Required work:
After locating the line with "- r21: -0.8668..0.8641" in the data that follows, return it and every later line exactly, up to and including the line with "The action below".

Given data:

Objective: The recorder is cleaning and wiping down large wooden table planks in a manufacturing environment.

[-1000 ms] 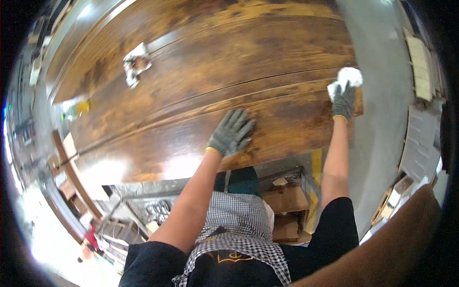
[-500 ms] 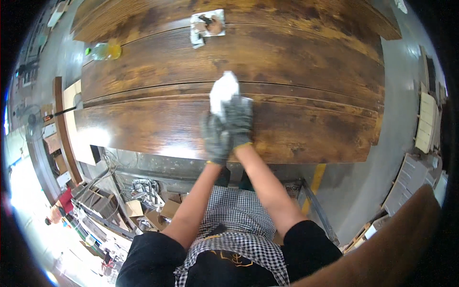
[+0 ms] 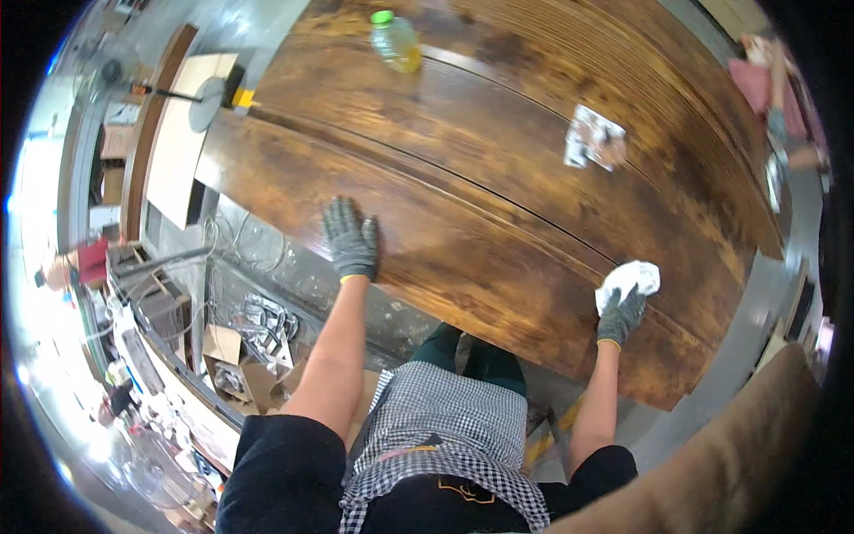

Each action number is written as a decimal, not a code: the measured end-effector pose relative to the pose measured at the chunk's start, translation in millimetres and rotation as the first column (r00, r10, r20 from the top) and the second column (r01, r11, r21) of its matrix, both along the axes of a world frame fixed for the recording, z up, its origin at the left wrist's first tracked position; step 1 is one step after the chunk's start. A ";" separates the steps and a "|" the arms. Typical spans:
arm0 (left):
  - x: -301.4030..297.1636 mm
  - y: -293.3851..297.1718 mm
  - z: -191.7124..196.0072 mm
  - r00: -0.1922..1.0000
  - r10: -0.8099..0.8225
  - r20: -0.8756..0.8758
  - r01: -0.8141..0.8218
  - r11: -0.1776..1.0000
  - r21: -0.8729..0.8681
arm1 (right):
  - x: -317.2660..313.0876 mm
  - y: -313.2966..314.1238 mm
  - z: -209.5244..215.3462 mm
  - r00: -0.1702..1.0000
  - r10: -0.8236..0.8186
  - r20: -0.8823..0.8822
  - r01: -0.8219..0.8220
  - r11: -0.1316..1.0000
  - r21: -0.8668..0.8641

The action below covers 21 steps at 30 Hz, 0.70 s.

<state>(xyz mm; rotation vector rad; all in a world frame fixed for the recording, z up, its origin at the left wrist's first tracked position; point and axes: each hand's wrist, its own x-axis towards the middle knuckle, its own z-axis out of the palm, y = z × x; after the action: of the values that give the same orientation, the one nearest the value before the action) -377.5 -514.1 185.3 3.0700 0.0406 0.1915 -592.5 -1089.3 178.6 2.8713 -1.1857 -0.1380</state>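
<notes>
In a grey knit glove, my left hand (image 3: 350, 238) lies flat near the front edge of a dark brown wood-grain board (image 3: 498, 294), fingers stretched out and nothing in them. Off to the right, my right hand (image 3: 623, 316), gloved the same way, has a crumpled white cloth (image 3: 630, 279) under its fingers and presses it on the board, close to a long seam. Farther back, a white paper sheet (image 3: 583, 133) with brown smudges rests on the boards. A clear bottle (image 3: 396, 44) with a green cap and yellow liquid lies at the far left.
Left of the boards is a round grey plate on a black rod (image 3: 208, 102), beside a pale panel (image 3: 173, 178). Open cardboard boxes (image 3: 227, 356) and cables sit below left. Another person's gloved hand (image 3: 777, 125) shows at the far right.
My hands, together on the cloth before, are now apart: the left lies bare on the board, while the right has carried the cloth rightward. The whole view has turned.
</notes>
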 end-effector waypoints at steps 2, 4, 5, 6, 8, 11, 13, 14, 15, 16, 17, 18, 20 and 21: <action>3.4 3.7 8.0 1.000 0.007 -0.005 -0.007 0.992 -0.124 | 25.1 40.7 4.9 0.982 -0.080 -0.168 0.068 0.995 -0.073; 4.5 8.5 15.3 0.999 0.005 -0.042 -0.010 0.994 -0.110 | 71.3 107.5 7.5 0.980 0.084 -0.183 -0.083 0.996 0.010; 4.7 9.6 18.1 0.997 0.021 -0.069 -0.029 0.993 -0.118 | 99.7 151.3 14.3 0.956 0.208 -0.208 -0.196 0.978 0.077; 4.9 6.9 21.0 0.995 0.030 -0.097 -0.043 0.990 -0.134 | 124.7 190.0 20.1 0.918 0.324 -0.230 -0.298 0.944 0.139; 2.8 10.9 24.7 0.992 0.050 -0.113 -0.067 0.986 -0.155 | 177.7 271.2 27.6 0.842 0.540 -0.008 -0.530 0.830 0.173; 7.3 16.8 19.4 0.990 0.050 -0.131 -0.071 0.984 -0.163 | 259.8 379.4 16.6 0.741 0.657 0.136 -0.663 0.686 0.299; 7.0 18.5 20.0 0.988 0.025 -0.153 -0.056 0.978 -0.201 | 309.3 444.9 25.1 0.680 0.707 0.193 -0.725 0.611 0.317; 8.4 18.9 21.0 0.987 0.047 -0.152 -0.076 0.978 -0.194 | 333.8 474.7 28.3 0.655 0.725 0.213 -0.747 0.580 0.326; 10.0 20.2 21.9 0.984 0.022 -0.177 -0.058 0.978 -0.199 | 355.2 503.5 24.7 0.635 0.738 0.229 -0.765 0.559 0.320; 12.2 19.9 22.5 0.980 -0.007 -0.198 -0.036 0.977 -0.210 | 375.6 528.1 18.0 0.615 0.750 0.243 -0.782 0.541 0.308; 11.3 18.4 24.0 0.984 -0.011 -0.177 -0.034 0.968 -0.249 | 393.8 549.7 10.9 0.600 0.752 0.272 -0.794 0.520 0.314; 8.3 24.9 19.7 0.982 -0.015 -0.191 -0.030 0.973 -0.230 | 410.3 577.6 12.8 0.588 0.774 0.233 -0.795 0.502 0.339; 8.4 23.9 22.8 0.967 -0.041 -0.250 -0.012 0.978 -0.208 | 434.3 607.9 12.7 0.576 0.798 0.177 -0.793 0.493 0.358; 10.1 22.1 26.4 0.969 -0.018 -0.248 -0.039 0.974 -0.224 | 441.7 613.1 13.9 0.563 0.806 0.183 -0.804 0.483 0.346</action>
<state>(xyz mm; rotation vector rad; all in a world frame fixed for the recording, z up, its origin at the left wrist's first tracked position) -367.4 -492.0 211.7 2.8450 0.0848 -0.1868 -150.8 -476.2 192.4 3.3973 0.3901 -0.3793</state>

Reply to the task:
  - r21: -0.8668..0.8641

The action below covers 21 steps at 30 Hz, 0.70 s.

No additional work remains on the exercise.